The Warrant Recovery Framework: How AdValorem Analyzes Distressed Equity Recoveries After Accelerator Failures
Research thesis overview: Distressed equity recovery from failed startup accelerators is not a widely covered area of market research. The instruments involved — warrants, SAFEs, convertible rights — are routinely described as “equity-like” at signing and then litigated as debt-like in bankruptcy court. The legal outcomes have been decided quietly, in federal court dockets most practitioners never track. AdValorem Research treats this gap as the core of a research thesis: there is asymmetric informational value in understanding exactly how these instruments behave when the program issuing them collapses. This article describes the framework we use.
1) The legal architecture of warrant enforcement after accelerator failure
The first analytical layer in any accelerator warrant recovery is bankruptcy chapter structure.
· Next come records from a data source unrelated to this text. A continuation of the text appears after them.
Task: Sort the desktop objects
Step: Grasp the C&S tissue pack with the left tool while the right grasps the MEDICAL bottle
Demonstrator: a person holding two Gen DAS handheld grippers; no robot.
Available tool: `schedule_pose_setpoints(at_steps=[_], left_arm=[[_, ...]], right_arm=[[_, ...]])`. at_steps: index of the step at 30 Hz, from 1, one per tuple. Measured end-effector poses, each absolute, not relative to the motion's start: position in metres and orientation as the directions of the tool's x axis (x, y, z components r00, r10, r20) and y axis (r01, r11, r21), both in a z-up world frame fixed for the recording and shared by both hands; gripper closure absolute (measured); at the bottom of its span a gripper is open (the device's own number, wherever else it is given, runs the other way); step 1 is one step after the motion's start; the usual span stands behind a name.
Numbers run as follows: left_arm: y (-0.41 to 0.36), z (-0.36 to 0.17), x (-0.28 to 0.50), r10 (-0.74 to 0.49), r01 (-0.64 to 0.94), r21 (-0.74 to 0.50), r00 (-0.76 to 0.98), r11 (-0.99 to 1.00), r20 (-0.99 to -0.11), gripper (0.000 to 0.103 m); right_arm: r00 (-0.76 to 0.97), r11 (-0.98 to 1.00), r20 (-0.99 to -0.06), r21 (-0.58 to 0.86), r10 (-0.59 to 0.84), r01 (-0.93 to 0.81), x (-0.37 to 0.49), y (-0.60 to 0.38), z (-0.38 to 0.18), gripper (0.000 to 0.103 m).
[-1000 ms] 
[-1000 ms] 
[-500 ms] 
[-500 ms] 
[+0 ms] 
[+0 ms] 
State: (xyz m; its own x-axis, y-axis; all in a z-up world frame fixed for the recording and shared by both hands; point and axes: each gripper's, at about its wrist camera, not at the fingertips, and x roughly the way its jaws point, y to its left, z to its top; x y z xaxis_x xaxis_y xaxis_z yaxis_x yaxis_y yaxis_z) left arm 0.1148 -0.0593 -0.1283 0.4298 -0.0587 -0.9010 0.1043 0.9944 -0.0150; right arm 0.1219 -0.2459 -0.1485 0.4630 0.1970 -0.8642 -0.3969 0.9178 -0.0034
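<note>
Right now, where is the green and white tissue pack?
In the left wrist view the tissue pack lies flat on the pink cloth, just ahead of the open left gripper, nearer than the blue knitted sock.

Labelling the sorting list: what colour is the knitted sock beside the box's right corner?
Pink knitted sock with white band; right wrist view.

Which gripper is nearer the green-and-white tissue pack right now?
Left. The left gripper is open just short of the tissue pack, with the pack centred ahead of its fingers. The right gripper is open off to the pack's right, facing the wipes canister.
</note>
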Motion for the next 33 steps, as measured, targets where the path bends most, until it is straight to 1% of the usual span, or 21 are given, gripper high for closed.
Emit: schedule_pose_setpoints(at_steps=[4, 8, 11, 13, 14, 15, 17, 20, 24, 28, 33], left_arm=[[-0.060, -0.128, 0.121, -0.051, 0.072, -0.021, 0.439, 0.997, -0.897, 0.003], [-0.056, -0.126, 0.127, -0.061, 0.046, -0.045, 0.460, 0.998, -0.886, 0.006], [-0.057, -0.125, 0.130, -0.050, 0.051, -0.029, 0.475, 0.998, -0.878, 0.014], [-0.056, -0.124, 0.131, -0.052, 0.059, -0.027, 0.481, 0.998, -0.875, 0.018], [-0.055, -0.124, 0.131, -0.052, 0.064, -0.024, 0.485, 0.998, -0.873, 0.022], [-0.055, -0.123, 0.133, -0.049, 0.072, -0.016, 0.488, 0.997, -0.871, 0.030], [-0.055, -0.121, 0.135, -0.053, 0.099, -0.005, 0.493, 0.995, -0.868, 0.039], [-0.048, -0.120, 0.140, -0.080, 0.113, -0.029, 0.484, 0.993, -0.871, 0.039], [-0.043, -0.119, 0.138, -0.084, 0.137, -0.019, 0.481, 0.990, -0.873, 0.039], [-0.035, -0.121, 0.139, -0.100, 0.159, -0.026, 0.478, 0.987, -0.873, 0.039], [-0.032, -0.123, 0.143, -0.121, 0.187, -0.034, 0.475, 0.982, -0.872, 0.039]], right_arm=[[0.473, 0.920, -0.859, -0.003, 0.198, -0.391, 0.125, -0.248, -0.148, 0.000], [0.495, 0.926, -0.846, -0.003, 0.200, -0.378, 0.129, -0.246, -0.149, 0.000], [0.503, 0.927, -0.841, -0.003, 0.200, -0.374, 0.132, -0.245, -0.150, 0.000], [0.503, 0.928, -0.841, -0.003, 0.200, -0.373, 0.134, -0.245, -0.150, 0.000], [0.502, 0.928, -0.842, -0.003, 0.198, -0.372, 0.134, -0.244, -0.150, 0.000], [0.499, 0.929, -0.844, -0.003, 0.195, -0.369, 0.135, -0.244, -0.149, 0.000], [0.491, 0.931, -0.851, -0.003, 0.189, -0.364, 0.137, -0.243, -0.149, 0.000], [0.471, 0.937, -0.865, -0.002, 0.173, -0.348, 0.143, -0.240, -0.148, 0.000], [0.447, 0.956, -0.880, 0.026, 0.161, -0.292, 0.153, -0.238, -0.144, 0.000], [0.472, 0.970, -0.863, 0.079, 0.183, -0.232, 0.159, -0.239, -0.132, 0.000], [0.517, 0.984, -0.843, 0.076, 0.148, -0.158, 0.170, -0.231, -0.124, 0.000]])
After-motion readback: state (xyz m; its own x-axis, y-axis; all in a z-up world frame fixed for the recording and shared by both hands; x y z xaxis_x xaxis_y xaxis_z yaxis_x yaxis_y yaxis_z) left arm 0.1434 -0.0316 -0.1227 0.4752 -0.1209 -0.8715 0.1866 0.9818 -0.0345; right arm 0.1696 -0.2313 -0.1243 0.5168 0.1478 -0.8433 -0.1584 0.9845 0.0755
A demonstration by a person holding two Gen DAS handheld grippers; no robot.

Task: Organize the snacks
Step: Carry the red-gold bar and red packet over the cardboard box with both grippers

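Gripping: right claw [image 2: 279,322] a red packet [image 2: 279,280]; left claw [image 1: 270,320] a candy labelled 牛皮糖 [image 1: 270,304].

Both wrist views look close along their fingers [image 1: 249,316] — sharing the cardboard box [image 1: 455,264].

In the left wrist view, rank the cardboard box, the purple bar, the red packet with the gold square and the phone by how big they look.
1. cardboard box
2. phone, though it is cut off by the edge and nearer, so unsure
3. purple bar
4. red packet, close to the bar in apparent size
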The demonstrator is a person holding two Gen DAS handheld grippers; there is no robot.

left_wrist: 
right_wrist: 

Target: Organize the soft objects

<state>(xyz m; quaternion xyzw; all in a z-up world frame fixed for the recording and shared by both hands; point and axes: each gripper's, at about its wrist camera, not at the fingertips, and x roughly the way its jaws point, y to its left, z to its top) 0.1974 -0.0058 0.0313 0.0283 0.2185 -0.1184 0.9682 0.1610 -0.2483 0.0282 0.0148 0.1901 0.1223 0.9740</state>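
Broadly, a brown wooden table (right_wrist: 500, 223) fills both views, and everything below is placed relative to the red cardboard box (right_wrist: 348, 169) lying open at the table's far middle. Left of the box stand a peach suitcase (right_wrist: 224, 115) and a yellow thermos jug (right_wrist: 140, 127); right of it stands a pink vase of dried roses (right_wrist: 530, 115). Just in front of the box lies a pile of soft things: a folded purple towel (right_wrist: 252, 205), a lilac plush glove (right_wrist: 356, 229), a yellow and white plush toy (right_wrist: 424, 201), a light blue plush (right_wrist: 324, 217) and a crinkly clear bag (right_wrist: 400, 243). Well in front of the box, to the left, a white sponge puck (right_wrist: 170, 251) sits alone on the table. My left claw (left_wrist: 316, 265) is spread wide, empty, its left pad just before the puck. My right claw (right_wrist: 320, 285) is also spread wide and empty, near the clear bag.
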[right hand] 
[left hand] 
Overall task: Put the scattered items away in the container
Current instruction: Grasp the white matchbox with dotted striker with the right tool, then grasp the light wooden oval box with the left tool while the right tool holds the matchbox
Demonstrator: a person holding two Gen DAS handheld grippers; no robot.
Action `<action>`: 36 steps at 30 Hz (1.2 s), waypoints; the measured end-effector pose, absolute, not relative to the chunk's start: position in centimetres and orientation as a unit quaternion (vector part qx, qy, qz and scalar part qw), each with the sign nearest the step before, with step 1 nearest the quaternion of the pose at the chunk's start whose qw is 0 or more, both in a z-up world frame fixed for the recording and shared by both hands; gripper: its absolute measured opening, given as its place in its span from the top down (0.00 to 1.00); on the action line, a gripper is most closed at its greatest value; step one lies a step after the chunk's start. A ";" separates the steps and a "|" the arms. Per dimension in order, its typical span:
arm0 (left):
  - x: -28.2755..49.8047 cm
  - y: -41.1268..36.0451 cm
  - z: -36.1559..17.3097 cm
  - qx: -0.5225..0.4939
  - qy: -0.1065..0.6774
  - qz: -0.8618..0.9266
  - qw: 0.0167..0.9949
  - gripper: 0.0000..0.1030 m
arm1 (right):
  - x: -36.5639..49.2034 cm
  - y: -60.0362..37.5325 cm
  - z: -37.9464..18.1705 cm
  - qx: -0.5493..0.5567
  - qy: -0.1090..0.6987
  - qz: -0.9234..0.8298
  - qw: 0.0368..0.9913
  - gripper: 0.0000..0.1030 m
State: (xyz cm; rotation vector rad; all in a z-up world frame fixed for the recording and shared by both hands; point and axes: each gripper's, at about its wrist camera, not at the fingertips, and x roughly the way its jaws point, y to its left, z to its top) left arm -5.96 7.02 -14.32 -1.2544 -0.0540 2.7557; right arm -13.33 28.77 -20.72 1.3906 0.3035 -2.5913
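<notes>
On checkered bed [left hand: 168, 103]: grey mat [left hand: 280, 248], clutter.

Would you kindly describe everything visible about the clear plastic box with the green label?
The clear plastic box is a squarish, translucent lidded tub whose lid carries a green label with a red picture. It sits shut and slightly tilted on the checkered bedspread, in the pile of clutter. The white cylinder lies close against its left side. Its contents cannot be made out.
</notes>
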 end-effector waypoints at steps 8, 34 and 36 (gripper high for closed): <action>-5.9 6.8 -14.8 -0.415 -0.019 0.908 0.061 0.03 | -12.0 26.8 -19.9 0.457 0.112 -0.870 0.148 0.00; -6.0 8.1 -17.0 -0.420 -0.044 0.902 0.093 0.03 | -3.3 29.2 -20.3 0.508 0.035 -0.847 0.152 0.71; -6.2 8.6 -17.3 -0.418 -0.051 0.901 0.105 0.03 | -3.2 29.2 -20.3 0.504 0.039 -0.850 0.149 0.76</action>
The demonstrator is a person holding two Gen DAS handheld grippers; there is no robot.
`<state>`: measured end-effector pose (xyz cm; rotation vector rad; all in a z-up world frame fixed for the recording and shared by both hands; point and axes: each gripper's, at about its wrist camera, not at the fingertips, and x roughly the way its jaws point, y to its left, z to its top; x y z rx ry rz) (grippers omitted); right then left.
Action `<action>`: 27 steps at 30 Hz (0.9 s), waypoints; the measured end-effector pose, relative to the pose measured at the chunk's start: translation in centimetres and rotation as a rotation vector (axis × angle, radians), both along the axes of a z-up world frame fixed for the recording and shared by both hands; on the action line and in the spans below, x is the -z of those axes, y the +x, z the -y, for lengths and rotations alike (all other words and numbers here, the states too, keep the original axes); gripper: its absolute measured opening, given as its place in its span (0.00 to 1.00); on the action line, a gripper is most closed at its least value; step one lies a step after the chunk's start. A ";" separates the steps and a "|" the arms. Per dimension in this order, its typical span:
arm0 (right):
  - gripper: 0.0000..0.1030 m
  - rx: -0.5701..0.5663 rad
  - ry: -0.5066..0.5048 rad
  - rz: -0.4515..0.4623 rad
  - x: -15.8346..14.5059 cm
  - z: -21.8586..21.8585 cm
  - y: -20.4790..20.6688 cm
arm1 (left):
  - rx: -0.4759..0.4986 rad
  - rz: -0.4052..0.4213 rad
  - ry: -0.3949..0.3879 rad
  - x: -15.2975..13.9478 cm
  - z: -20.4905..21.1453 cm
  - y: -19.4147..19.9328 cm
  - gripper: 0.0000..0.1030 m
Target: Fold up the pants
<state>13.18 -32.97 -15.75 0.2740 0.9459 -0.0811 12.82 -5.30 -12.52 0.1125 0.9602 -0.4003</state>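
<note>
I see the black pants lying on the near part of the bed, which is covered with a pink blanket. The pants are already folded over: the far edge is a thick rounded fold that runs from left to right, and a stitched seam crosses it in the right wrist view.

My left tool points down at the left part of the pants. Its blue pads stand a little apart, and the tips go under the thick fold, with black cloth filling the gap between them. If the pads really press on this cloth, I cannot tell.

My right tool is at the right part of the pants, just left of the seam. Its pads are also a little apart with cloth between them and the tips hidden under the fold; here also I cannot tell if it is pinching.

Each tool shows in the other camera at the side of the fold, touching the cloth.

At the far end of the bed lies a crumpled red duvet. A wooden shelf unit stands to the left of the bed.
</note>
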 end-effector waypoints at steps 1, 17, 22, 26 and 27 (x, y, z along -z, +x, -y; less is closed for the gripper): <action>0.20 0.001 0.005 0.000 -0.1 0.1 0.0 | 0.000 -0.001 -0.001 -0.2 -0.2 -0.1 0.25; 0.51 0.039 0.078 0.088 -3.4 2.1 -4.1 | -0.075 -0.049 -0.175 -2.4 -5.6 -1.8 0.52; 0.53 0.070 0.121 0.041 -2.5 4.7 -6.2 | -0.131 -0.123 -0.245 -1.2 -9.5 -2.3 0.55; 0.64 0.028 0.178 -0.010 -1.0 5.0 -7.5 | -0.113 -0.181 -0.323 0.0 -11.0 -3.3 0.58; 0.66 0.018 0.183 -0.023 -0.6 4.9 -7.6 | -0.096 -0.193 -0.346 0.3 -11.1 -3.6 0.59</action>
When an accelerator files for Chapter 11 reorganization, the debtor-in-possession retains control of the estate and can assume or reject executory contracts under 11 U.S.C. § 365. In practice, an accelerator with a large warrant portfolio and no viable reorganization plan will convert to Chapter 7 liquidation — exactly what happened in the Newchip/Astralabs case, which began as Chapter 11 on May 19, 2023 (Case No. 23-10164-smr, W.D. Tex.) before converting that summer. Under Chapter 7, a trustee is appointed to marshal and sell estate assets. The warrants become line items in the liquidation estate.